Kejahatan digital -cybercrime, cyberbullying, bahkan cyberporn, juga merupakan dampak samping dari perubahan teknologi. Kerahasiaan data privat, mengalami ancaman.
Bahkan peluang demokrasi digital, sebagaimana identifikasi Jurgen Habermas tentang ruang publik -public sphere, yang kini merujuk ruang digital tidak sepenuhnya terjadi. Hoax dan hate speech seolah banjir dan bertebaran di dunia maya.
Hal ini sejalan dengan, James Curran et all, Misunderstanding the Internet, 2012, yang menyebutkan bahwa tidak ada ruang bebas nilai serta bebas kepentingan, termasuk jagat internet dan digital.
Kajian James Curran, menempatkan kerangka kuasa yang mendominasi dan tidak setara. Pelaku utamanya, tetap berpulang pada struktur kapitalisme sesuai kajian kritis. Negara menjadi proksi kepentingan ekonomi dari dunia kapitalis.
Lebih jauh lagi, internet menjadi media digital dalam perluasan pengaruh kapitalisme. Globalisasi adalah metode pengetuk batas wilayah, dalam kerangka perdagangan bebas menuju integrasi akumulasi kapital. Dengan begitu, internet adalah alat dan sarana penuh kepentingan kekuasaan.
Gegar Teknologi
Kini, di ranah domestik, pemerintah telah meluncurkan jalur tol langit. Infrastruktur digital dipersiapkan. Lebih jauh lagi, staf khusus kepresidenan, bahkan menteri milenial, ditunjuk dan diangkat untuk berbagai tugas.
Kita seolah tengah bersiap-siap. Problemnya, teknologi bulan semata-mata perangkat kerasnya -tools hardware, tetapi juga tentang manusia dan budayanya.
Pemerintah kerap terlambat merespon perubahan digital, bahkan tertinggal jauh. Dengan mengadopsi para milenial, mungkinkah konsep tata kelola pemerintahan mampu beradaptasi? Perlu uji lebih lanjut.

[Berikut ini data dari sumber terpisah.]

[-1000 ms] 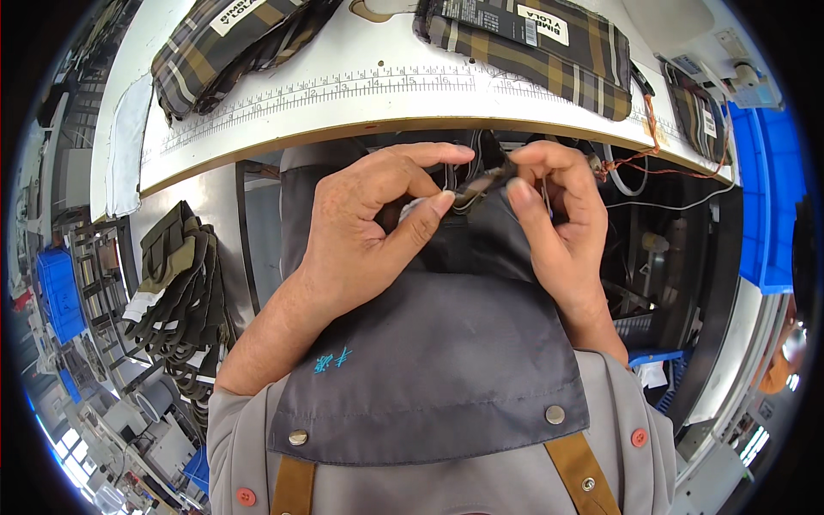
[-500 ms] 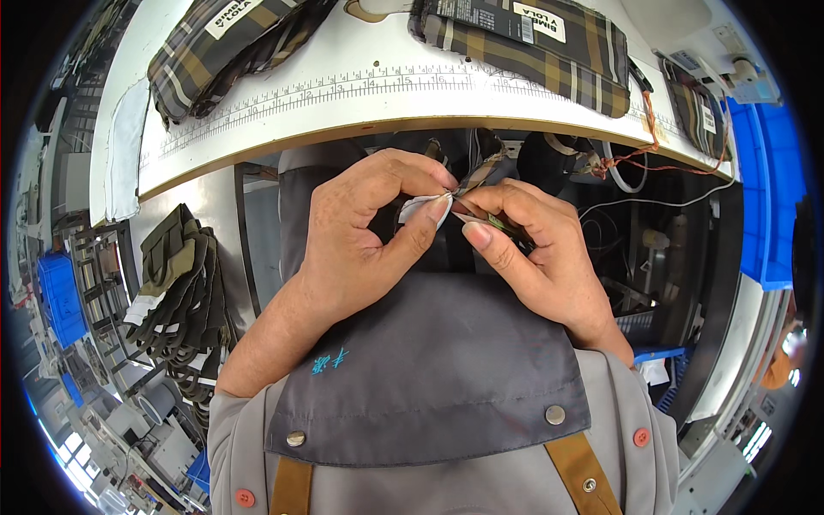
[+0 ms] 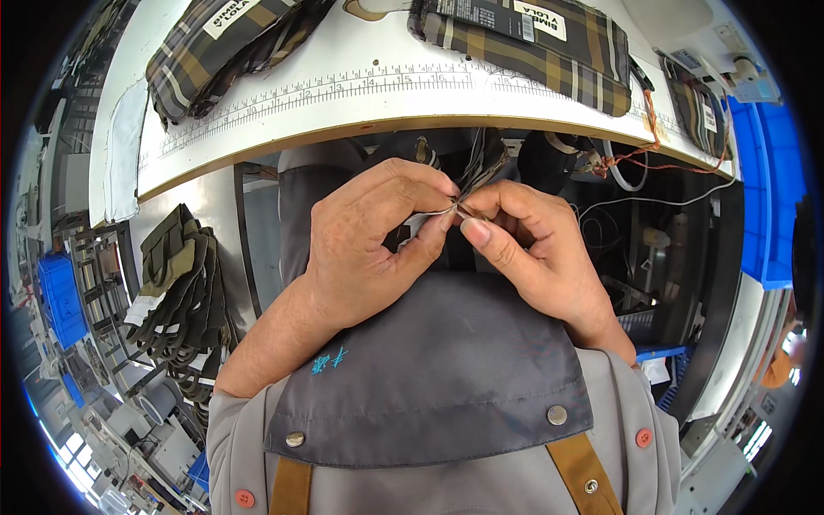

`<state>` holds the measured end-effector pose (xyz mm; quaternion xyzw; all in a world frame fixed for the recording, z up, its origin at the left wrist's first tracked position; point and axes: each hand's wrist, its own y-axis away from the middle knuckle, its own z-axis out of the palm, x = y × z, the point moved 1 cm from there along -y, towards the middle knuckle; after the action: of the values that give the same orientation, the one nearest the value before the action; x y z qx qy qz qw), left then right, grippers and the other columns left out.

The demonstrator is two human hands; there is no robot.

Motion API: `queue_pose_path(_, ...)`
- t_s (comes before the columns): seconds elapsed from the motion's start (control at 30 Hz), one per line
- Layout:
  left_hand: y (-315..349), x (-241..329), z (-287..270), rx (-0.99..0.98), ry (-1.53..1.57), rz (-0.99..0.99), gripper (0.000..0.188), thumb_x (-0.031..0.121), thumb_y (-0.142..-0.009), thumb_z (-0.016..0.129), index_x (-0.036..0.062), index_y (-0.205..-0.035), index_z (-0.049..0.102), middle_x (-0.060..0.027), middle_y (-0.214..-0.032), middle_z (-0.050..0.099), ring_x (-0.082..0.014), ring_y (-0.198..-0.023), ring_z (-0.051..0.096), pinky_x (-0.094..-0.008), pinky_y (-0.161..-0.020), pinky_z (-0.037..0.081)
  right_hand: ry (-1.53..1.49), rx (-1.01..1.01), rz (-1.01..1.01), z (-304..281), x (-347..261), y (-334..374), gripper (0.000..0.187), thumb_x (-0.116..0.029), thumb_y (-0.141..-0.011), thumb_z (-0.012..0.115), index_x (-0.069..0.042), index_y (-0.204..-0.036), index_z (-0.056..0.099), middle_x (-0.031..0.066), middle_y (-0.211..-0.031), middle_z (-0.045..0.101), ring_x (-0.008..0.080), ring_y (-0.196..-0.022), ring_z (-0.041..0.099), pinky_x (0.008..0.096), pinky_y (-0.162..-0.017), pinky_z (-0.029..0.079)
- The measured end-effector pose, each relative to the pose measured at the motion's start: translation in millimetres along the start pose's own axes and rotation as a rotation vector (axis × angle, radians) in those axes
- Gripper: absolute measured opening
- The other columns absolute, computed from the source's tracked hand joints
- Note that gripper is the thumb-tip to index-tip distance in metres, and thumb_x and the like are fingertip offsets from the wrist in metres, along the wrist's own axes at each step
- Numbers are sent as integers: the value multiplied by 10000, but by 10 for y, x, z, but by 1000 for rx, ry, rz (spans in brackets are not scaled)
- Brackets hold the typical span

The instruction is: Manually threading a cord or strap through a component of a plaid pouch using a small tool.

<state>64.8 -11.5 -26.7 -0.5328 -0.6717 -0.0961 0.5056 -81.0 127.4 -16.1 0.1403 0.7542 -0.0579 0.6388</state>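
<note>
Close together in front of my lap, both hands meet at a bunched piece of plaid fabric (image 3: 487,167). Its dark, striped folds rise beyond my fingertips toward the table edge. Thumb and forefinger of my left hand (image 3: 365,232) are closed on its edge, where a whitish strip shows behind the thumb. My right hand (image 3: 549,249) is pinched at the same spot, its thumb and forefinger almost touching the left fingertips. Whether anything else is tucked in the right palm is hidden. Most of the fabric between the fingers is covered by them.
Beyond my hands runs a white table edge (image 3: 343,129) with a printed ruler. Folded plaid pieces (image 3: 562,69) with labels lie on it, and more plaid pieces (image 3: 202,64) lie left. Dark green pieces (image 3: 176,283) hang at left. Orange wires (image 3: 631,163) dangle at right near blue bins (image 3: 768,197).
My fingertips have drawn closer together at the fabric edge. The whitish strip shows less, and the fabric beyond has shifted slightly. A greenish bit by my right fingers is no longer visible.
</note>
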Motion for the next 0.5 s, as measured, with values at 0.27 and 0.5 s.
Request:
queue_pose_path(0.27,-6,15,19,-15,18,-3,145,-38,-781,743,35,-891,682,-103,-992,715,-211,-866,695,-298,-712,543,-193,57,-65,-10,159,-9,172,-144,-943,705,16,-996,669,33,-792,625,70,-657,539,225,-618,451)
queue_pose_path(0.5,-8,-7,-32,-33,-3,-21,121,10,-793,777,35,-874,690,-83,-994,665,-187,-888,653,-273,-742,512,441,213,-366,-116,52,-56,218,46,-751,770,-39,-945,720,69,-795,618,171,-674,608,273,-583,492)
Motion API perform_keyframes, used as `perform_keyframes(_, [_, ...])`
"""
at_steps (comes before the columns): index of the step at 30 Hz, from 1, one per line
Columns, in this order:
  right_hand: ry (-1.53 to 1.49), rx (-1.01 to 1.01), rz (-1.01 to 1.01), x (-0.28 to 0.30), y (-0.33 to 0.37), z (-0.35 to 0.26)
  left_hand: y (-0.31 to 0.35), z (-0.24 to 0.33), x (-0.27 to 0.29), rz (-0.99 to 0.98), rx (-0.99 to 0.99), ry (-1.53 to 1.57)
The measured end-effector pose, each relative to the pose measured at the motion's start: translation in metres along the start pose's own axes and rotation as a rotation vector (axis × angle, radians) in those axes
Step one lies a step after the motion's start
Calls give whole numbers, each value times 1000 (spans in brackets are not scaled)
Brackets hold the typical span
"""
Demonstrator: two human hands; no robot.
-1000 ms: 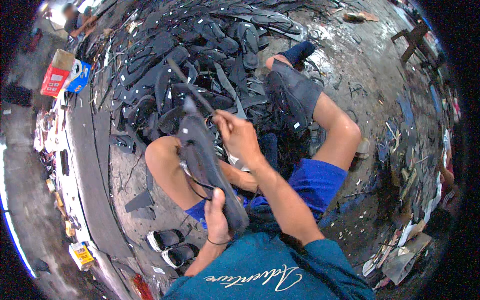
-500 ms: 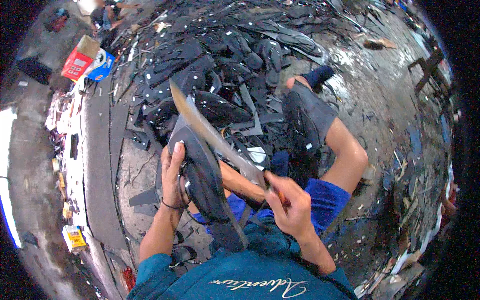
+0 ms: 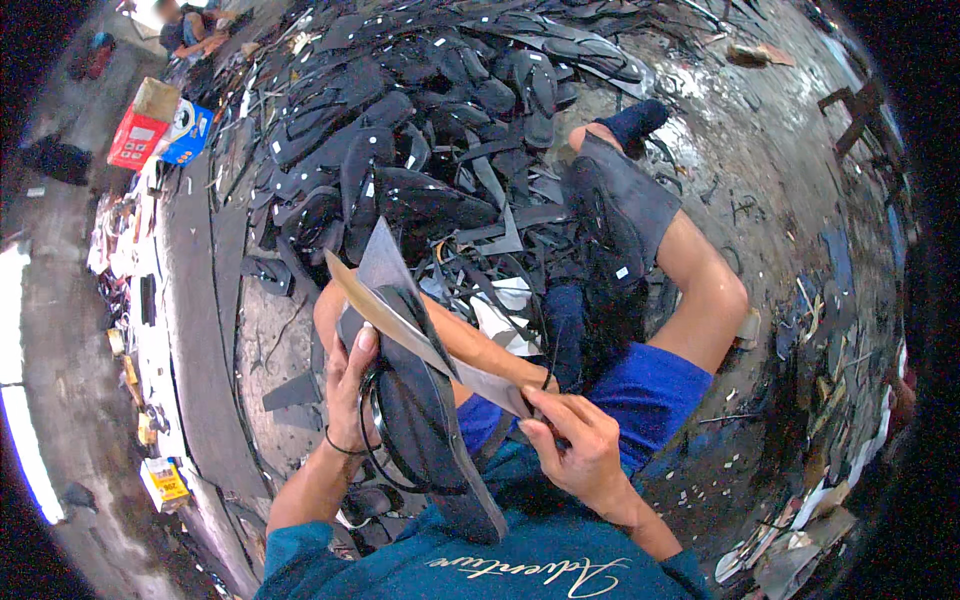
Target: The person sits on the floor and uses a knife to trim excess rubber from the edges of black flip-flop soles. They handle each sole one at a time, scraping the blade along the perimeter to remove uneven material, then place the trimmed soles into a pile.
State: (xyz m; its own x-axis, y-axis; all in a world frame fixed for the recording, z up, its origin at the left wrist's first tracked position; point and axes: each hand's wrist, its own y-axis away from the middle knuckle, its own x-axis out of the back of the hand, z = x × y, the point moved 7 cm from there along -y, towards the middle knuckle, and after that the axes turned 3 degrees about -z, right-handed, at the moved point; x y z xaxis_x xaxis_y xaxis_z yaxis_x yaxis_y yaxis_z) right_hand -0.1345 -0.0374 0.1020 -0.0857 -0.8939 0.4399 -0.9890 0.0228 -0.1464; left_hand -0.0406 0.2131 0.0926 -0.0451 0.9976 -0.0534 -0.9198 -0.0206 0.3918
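Observation:
My left hand point(image 3: 352, 400) is closed around the edge of a black flip-flop point(image 3: 415, 430), tilted up in front of my shirt. In my right hand point(image 3: 580, 448) is a long curved knife point(image 3: 415, 345), its handle mostly hidden by my fingers. The blade lies across the upper end of the flip-flop, close to my left thumb. A pointed grey-black flap of sheet point(image 3: 385, 258) sticks up behind the blade; whether it is still joined to the sole, I cannot tell. A thin black cord or strap loops from beside my left hand along the flip-flop.
A heap of black flip-flops point(image 3: 430, 190) and offcuts spreads ahead of my legs. A flat black sheet piece point(image 3: 640, 200) covers my right shin. Red and blue boxes point(image 3: 150, 130) stand at the far left, near another person point(image 3: 190, 35). Scraps litter the floor at right.
The knife has come down toward me, its tip now lower and nearer my left thumb. The pointed flap now stands out beyond the blade, and the flip-flop sits slightly lower.

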Motion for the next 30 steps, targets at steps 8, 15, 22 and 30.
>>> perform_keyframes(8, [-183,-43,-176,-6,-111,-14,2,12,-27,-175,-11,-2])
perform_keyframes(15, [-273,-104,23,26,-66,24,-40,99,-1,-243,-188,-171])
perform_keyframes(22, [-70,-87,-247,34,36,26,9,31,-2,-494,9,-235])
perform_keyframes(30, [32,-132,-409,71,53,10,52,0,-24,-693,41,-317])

Regulasi bercorak konservatif, dalam pandangan kritis, bahkan berbagai peraturan pada kerangka hukum adalah representasi dari kepentingan kekuasaan, sekaligus melindunginya. Di sini titik kontras terjadi.
Era digital hidup dalam kecepatan perubahan dan lompatan yang tidak linier, sementara kepentingan kekuasaan kerap ber-status quo. Bahkan bisa jadi dobrakan digital menabrak dinding pelindung kekuasaan.
Maka mudah dipahami, blokir dan sensor diperlakukan sebagai sarana efektif mengatasi gempuran suara berbeda di jagat digital. Karena itu pula demokrasi digital seakan menjadi mitos.
Apa yang sejatinya perlu dipersiapkan? Kapasitas literasi publik dalam menggunakan teknologi. Peningkatan kemampuan untuk melihat substansi konten yang dibutuhkan sesuai konteks. Pembangunan kecerdasan humanis.Â
Pada level yang lebih lanjut, terdapat kebutuhan untuk menguatkan etika dalam ekosistem digital. Budaya adalah manifestasi dari interaksi sosial yang terbuka, dan adopsi teknologi mampu merubahnya, satu yang harus tersisa dari konsepsi dasar nilai budaya tersebut adalah menempatkan manusia sebagai center of change.Â
Karena manusia adalah subjek bagi dirinya, bukan hanya menjadi objek semata. Bila prakondisi ini telah mampu dipersiapkan, maka kita dapat bersiap menyongsong gegap gempita masyarakat digital. Sedang jika hal itu tidak mampu dipersiapkan, maka era kekacauan akan mulai melanda!.